Step 2: Key Formula or Approach:
1. The condition \(PQ = I\) means that \(P\) is the inverse of \(Q\) and \(Q\) is the inverse of \(P\). Both matrices are invertible.
2. An eigenvalue of a matrix \(\lambda\) is zero if and only if the determinant of the matrix is zero.
3. Use the property \(\det(AB) = \det(A)\det(B)\).

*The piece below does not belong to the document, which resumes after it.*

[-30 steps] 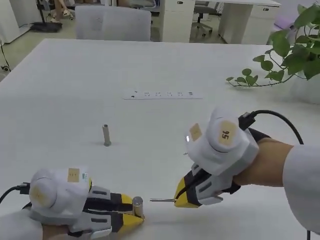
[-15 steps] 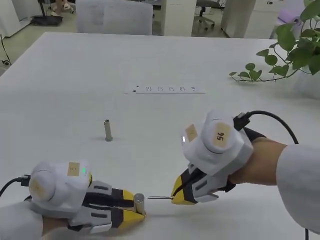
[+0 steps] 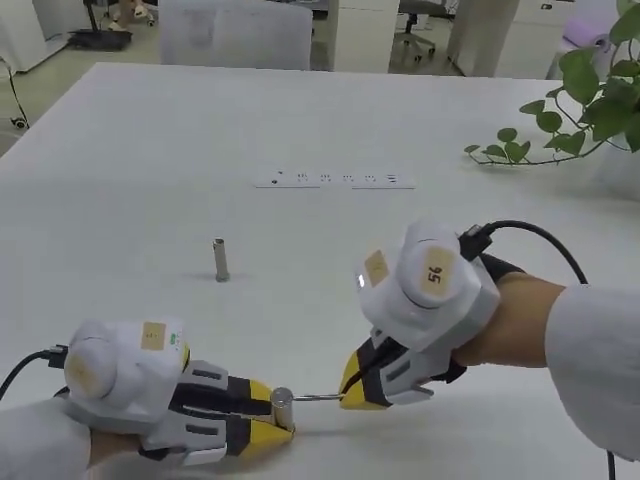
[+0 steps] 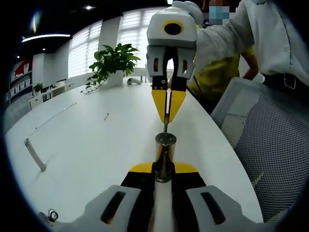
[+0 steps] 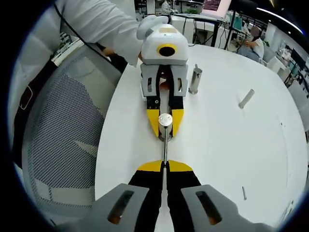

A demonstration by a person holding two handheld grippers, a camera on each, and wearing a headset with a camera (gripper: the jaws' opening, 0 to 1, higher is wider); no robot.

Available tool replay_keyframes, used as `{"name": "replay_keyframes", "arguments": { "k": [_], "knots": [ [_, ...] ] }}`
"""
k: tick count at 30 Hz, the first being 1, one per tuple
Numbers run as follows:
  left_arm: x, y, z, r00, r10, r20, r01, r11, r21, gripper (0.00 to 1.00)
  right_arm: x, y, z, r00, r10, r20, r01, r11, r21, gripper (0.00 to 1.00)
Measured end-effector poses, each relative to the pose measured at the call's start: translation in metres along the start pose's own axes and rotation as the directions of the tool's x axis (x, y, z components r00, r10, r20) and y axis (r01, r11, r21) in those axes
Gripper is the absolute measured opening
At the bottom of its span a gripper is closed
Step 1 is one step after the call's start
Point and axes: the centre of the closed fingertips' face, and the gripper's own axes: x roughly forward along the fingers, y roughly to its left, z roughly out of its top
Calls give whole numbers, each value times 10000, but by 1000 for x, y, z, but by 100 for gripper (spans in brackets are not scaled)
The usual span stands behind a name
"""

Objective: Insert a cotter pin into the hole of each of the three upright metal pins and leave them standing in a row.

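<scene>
Though the tan sticker on the right tongs (image 3: 349, 397) reads "56", the head view leaves the like sticker on the left tongs (image 3: 270, 415) too small to read. Both are held low at the near edge of the white counter (image 3: 150, 150), tips facing each other. The left tongs are clamped on an upright metal pin (image 3: 282, 404), the right tongs pinched on a cotter pin (image 3: 318, 397) lying level, its tip at the pin's top. A second metal pin (image 3: 220, 260) stands well apart, a power strip (image 3: 333, 180) beyond it. The left gripper view has the right tongs at the top, nose toward the held pin. The right gripper view has the cotter pin running straight ahead to the clamped pin; whether it is in the hole I cannot tell. A third metal pin (image 5: 246, 98) lies flat.
</scene>
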Motion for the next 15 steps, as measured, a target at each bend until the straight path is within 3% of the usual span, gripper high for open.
{"name": "replay_keyframes", "arguments": {
  "k": [15],
  "knots": [
    [0,-1,-1,10000,-13,-15,13,10000,-92,11,2,-2,5,9999,87,-125,-92,9992,-401,2]
  ]
}}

Step 3: Detailed Explanation:
We are given the relation between two square matrices \(P\) and \(Q\):
\[ PQ = I \]
Taking the determinant of both sides:
\[ \det(PQ) = \det(I) \]
We know that \(\det(PQ) = \det(P)\det(Q)\) and the determinant of the identity matrix \(\det(I)\) is 1.
\[ \det(P) . \det(Q) = 1 \]
This equation implies that neither \(\det(P)\) nor \(\det(Q)\) can be zero. If either were zero, their product would be zero, not one.
\[ \det(P) \neq 0 \quad \text{and} \quad \det(Q) \neq 0 \]
A matrix has an eigenvalue of zero if and only if its determinant is zero. Since both \(\det(P)\) and \(\det(Q)\) are non-zero, neither matrix \(P\) nor matrix \(Q\) can have an eigenvalue of zero.
Step 4: Final Answer:
Therefore, zero is an eigenvalue of neither P nor Q.